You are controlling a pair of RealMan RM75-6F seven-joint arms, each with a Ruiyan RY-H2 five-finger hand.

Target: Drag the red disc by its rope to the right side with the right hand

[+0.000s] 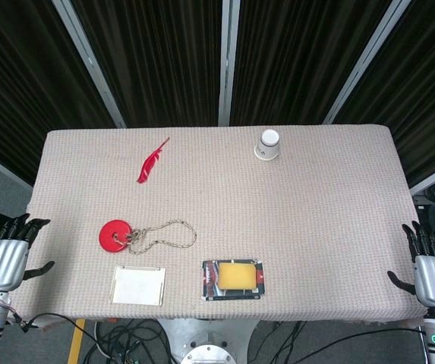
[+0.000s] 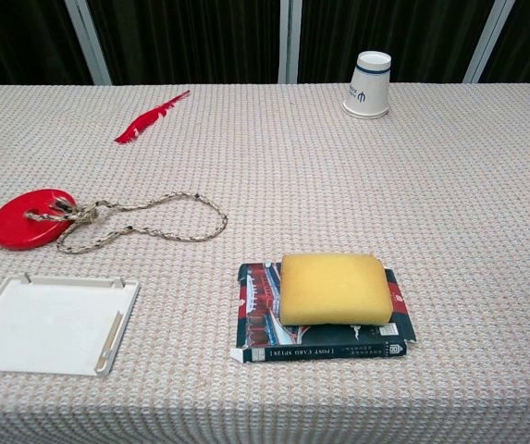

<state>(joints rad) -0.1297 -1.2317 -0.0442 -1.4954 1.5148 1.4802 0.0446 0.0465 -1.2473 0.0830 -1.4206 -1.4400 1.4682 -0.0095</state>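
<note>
The red disc lies flat on the left part of the table. Its beige rope is knotted at the disc and loops out to the right. My right hand hangs off the table's right edge, far from the rope, fingers apart and holding nothing. My left hand is beside the left edge, also with fingers spread and empty. Neither hand shows in the chest view.
A red feather lies at the back left. An upside-down paper cup stands at the back. A yellow sponge sits on a card box near the front. A white tray lies front left.
</note>
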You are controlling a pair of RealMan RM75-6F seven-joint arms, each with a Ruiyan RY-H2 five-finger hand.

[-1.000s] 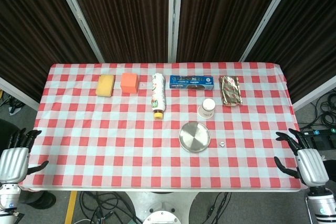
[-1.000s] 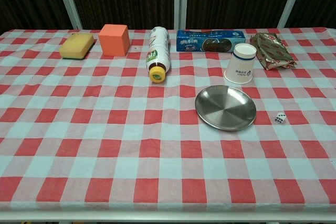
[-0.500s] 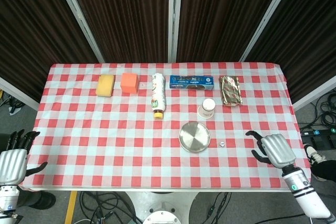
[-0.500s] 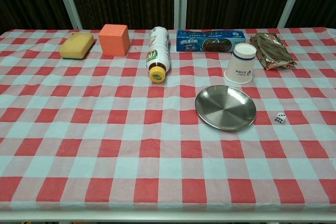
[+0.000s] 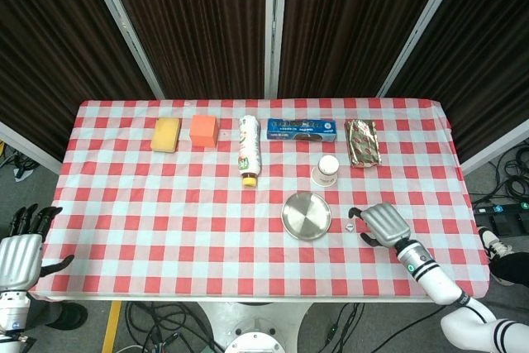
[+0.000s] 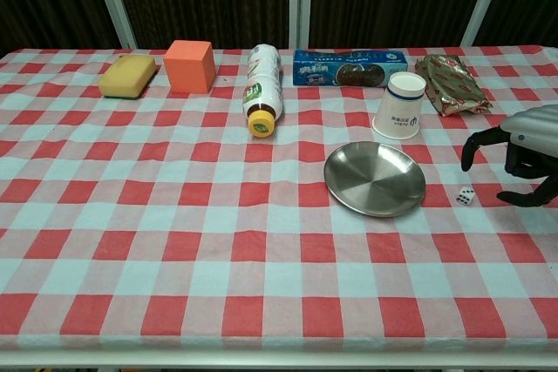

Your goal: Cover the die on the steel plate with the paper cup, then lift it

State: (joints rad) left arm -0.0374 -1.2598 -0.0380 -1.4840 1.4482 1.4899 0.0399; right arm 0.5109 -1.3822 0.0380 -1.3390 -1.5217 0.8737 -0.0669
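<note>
A small white die (image 5: 350,226) (image 6: 466,197) lies on the checked cloth just right of the round steel plate (image 5: 306,215) (image 6: 375,179). The white paper cup (image 5: 326,170) (image 6: 402,106) stands mouth down behind the plate. My right hand (image 5: 382,225) (image 6: 517,152) hovers just right of the die with fingers spread and curved downward, holding nothing. My left hand (image 5: 21,252) hangs off the table's front left corner, fingers apart and empty; the chest view does not show it.
Along the far side lie a yellow sponge (image 5: 167,134), an orange block (image 5: 204,131), a bottle on its side (image 5: 249,149), a blue biscuit box (image 5: 301,130) and a foil snack bag (image 5: 362,142).
My right hand has come in from beyond the table's right edge, moving left over the cloth to just beside the die. The left hand, die, cup and plate stayed put.
</note>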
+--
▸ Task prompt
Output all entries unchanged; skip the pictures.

▸ Task response
You are controlling a pair of RealMan RM75-6F seven-joint arms, each with a Ruiyan RY-H2 five-finger hand.

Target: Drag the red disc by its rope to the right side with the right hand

[+0.000s] 
[+0.000s] 

<state>(joints rad) -0.1297 -1.2317 -0.0442 -1.4954 1.5148 1.4802 0.0446 0.0465 -1.2473 0.0830 -1.4206 -1.4400 1.4682 -0.0095</state>
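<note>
The red disc lies flat on the left part of the table. Its beige rope is knotted at the disc and loops out to the right. My right hand hangs off the table's right edge, far from the rope, fingers apart and holding nothing. My left hand is beside the left edge, also with fingers spread and empty. Neither hand shows in the chest view.
A red feather lies at the back left. An upside-down paper cup stands at the back. A yellow sponge sits on a card box near the front. A white tray lies front left.
</note>
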You are controlling a pair of RealMan RM75-6F seven-joint arms, each with a Ruiyan RY-H2 five-finger hand.

[-1.000s] 
[-1.000s] 
[-0.500s] 
[-0.500s] 
[+0.000s] 
[+0.000s] 

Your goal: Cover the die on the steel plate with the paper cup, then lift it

State: (joints rad) left arm -0.0374 -1.2598 -0.0380 -1.4840 1.4482 1.4899 0.0399; right arm 0.5109 -1.3822 0.0380 -1.3390 -1.5217 0.8737 -0.0669
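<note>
A small white die (image 5: 350,226) (image 6: 466,197) lies on the checked cloth just right of the round steel plate (image 5: 306,215) (image 6: 375,179). The white paper cup (image 5: 326,170) (image 6: 402,106) stands mouth down behind the plate. My right hand (image 5: 382,225) (image 6: 517,152) hovers just right of the die with fingers spread and curved downward, holding nothing. My left hand (image 5: 21,252) hangs off the table's front left corner, fingers apart and empty; the chest view does not show it.
Along the far side lie a yellow sponge (image 5: 167,134), an orange block (image 5: 204,131), a bottle on its side (image 5: 249,149), a blue biscuit box (image 5: 301,130) and a foil snack bag (image 5: 362,142).
My right hand has come in from beyond the table's right edge, moving left over the cloth to just beside the die. The left hand, die, cup and plate stayed put.
</note>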

This output is complete, so the exercise is closed.